◆ Instructions for the task ◆
Would you reproduce exactly the lines below from the one holding "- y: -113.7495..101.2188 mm" through the one holding "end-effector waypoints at", inclusive, and no others?

◆ Input records ◆
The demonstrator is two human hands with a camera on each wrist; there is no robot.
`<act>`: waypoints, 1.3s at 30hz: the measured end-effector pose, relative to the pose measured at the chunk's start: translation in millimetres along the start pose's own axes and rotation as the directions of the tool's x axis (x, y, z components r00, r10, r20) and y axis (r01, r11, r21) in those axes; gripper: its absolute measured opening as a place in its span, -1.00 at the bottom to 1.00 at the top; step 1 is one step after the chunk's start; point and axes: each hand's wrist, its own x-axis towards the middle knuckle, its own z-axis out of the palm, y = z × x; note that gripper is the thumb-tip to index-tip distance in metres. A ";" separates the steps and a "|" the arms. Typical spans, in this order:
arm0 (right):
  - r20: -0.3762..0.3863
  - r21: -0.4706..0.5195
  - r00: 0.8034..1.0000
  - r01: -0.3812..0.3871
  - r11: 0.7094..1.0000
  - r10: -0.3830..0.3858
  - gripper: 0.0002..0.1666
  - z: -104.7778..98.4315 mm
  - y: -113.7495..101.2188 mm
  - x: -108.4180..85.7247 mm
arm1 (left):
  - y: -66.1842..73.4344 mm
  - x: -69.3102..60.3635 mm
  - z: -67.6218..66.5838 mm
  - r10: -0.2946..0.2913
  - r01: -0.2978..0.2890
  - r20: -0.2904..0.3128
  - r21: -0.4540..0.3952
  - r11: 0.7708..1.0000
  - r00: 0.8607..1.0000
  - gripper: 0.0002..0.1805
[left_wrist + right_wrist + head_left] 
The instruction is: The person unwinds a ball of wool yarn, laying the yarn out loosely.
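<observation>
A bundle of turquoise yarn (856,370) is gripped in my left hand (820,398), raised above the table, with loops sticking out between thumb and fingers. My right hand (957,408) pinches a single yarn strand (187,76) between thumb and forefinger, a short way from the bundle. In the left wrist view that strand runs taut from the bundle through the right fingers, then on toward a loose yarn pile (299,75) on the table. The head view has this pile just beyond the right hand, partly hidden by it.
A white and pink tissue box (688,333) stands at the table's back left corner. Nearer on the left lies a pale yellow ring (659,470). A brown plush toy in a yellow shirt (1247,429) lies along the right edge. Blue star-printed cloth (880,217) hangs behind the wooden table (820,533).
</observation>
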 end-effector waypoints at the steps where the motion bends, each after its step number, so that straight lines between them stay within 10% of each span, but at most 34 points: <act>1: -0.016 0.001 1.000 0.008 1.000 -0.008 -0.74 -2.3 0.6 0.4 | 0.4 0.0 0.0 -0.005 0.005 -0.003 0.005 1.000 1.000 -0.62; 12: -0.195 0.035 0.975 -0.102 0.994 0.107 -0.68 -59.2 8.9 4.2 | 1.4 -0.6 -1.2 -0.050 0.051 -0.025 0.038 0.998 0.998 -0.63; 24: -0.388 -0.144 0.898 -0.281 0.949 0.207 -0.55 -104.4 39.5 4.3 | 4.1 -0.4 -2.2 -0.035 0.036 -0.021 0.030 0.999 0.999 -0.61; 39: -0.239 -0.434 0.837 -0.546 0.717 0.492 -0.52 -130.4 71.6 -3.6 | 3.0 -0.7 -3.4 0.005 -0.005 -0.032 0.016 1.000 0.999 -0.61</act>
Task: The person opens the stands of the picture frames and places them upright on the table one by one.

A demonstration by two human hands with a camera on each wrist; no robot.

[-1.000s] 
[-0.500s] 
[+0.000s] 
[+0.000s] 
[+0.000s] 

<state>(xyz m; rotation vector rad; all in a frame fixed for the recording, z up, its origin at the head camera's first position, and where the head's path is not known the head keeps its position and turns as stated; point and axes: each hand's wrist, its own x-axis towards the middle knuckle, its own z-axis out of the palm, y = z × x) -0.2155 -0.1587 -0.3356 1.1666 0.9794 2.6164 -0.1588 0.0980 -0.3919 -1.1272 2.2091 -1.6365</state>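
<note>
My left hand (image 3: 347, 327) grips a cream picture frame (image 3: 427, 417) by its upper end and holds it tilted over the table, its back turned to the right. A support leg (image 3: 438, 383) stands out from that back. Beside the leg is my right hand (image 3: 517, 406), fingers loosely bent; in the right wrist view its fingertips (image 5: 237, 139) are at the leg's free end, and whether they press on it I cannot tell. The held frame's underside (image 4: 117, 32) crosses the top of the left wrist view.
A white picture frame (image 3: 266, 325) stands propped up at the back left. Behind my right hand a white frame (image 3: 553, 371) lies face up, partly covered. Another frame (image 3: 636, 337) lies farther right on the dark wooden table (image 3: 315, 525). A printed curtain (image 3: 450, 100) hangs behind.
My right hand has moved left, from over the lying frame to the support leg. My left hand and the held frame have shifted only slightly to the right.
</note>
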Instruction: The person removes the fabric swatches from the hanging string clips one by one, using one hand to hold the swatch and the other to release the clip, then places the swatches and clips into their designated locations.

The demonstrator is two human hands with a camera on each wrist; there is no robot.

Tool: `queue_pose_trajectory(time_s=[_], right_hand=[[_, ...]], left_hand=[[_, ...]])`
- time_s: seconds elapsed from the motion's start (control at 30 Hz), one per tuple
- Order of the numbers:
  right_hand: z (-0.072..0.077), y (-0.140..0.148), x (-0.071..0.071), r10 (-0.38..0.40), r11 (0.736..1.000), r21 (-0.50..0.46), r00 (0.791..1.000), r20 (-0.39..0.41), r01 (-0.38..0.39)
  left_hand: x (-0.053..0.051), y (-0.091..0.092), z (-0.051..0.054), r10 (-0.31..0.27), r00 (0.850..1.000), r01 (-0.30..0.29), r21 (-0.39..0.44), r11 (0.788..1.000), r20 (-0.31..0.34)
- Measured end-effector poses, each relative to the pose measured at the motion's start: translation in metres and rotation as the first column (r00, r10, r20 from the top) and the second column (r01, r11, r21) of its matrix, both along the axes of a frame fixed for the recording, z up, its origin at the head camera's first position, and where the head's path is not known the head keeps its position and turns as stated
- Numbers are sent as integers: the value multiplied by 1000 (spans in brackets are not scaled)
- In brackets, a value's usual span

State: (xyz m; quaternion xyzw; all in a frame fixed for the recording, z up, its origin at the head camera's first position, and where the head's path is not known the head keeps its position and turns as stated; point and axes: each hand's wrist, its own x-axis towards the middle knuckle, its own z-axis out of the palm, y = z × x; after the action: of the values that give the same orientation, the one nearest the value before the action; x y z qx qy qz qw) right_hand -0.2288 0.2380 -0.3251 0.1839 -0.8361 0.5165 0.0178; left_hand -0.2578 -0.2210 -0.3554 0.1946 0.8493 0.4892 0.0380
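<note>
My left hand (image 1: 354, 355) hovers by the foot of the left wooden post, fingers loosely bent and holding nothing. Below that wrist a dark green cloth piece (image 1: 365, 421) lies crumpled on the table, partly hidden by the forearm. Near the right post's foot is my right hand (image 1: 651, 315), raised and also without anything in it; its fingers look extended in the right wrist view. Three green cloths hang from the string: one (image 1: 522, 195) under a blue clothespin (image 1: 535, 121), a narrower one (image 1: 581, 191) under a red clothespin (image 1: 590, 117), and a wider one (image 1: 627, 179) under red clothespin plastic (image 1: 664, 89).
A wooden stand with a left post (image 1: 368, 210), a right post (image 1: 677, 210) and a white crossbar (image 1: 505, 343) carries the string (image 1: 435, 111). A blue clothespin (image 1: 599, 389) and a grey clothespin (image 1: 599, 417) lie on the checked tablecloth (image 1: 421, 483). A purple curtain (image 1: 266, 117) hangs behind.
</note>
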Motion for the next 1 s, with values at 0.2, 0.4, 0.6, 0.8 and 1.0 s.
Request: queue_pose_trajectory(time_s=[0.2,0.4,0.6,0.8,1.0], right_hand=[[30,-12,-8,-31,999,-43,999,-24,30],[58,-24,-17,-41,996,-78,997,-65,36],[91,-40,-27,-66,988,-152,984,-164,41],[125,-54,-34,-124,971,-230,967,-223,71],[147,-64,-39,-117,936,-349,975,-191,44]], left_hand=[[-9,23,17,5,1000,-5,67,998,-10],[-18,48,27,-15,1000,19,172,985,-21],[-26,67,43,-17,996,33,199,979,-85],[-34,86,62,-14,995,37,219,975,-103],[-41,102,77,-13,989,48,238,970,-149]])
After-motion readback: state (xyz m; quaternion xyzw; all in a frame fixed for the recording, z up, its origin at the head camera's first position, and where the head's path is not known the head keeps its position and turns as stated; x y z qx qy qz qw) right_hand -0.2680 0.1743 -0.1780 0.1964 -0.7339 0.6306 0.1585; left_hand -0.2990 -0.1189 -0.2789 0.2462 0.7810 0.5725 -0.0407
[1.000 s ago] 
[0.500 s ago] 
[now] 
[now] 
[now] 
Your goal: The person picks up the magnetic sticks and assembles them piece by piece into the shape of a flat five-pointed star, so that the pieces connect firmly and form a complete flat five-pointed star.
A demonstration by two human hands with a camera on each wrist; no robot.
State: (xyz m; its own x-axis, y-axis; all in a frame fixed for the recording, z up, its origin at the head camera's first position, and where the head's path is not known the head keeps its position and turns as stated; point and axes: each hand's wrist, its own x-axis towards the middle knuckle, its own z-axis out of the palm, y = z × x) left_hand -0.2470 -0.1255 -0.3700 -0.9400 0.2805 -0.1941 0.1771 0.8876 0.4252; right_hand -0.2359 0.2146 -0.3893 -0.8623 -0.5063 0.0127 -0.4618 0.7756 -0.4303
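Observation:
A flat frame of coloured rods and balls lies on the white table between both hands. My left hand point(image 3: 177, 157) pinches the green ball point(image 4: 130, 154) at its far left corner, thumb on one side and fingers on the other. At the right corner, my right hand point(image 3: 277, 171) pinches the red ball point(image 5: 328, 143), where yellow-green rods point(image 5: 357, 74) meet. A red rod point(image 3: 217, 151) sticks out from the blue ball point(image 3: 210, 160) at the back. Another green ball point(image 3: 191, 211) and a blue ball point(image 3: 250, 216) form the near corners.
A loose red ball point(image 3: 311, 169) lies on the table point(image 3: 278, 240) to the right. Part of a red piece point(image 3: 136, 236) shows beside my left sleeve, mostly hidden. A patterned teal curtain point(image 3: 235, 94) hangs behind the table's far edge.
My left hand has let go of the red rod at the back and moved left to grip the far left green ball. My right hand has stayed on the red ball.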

◆ Written answer ◆
  - y: -113.7495..101.2188 mm
  - x: -108.4180..85.7247 mm
arm1 (left):
  - y: -66.1842..73.4344 mm
  - x: -69.3102..60.3635 mm
  - z: -67.6218..66.5838 mm
  - r10: -0.2946..0.2913
  - r01: -0.2978..0.2890
  - r20: -0.2904..0.3128
  - r21: -0.4540..0.3952
  - r11: 0.7708..1.0000
  - r00: 0.8607..1.0000
  - gripper: 0.0002..0.1805
[left_wrist + right_wrist + head_left] 
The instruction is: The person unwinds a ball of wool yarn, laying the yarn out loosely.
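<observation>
A bundle of turquoise yarn (856,370) is gripped in my left hand (820,398), raised above the table, with loops sticking out between thumb and fingers. My right hand (957,408) pinches a single yarn strand (187,76) between thumb and forefinger, a short way from the bundle. In the left wrist view that strand runs taut from the bundle through the right fingers, then on toward a loose yarn pile (299,75) on the table. The head view has this pile just beyond the right hand, partly hidden by it.
A white and pink tissue box (688,333) stands at the table's back left corner. Nearer on the left lies a pale yellow ring (659,470). A brown plush toy in a yellow shirt (1247,429) lies along the right edge. Blue star-printed cloth (880,217) hangs behind the wooden table (820,533).
</observation>
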 end-effector waypoints at the steps where the motion bends, each after its step number, so that straight lines between them stay within 10% of each span, but at most 34 points: <act>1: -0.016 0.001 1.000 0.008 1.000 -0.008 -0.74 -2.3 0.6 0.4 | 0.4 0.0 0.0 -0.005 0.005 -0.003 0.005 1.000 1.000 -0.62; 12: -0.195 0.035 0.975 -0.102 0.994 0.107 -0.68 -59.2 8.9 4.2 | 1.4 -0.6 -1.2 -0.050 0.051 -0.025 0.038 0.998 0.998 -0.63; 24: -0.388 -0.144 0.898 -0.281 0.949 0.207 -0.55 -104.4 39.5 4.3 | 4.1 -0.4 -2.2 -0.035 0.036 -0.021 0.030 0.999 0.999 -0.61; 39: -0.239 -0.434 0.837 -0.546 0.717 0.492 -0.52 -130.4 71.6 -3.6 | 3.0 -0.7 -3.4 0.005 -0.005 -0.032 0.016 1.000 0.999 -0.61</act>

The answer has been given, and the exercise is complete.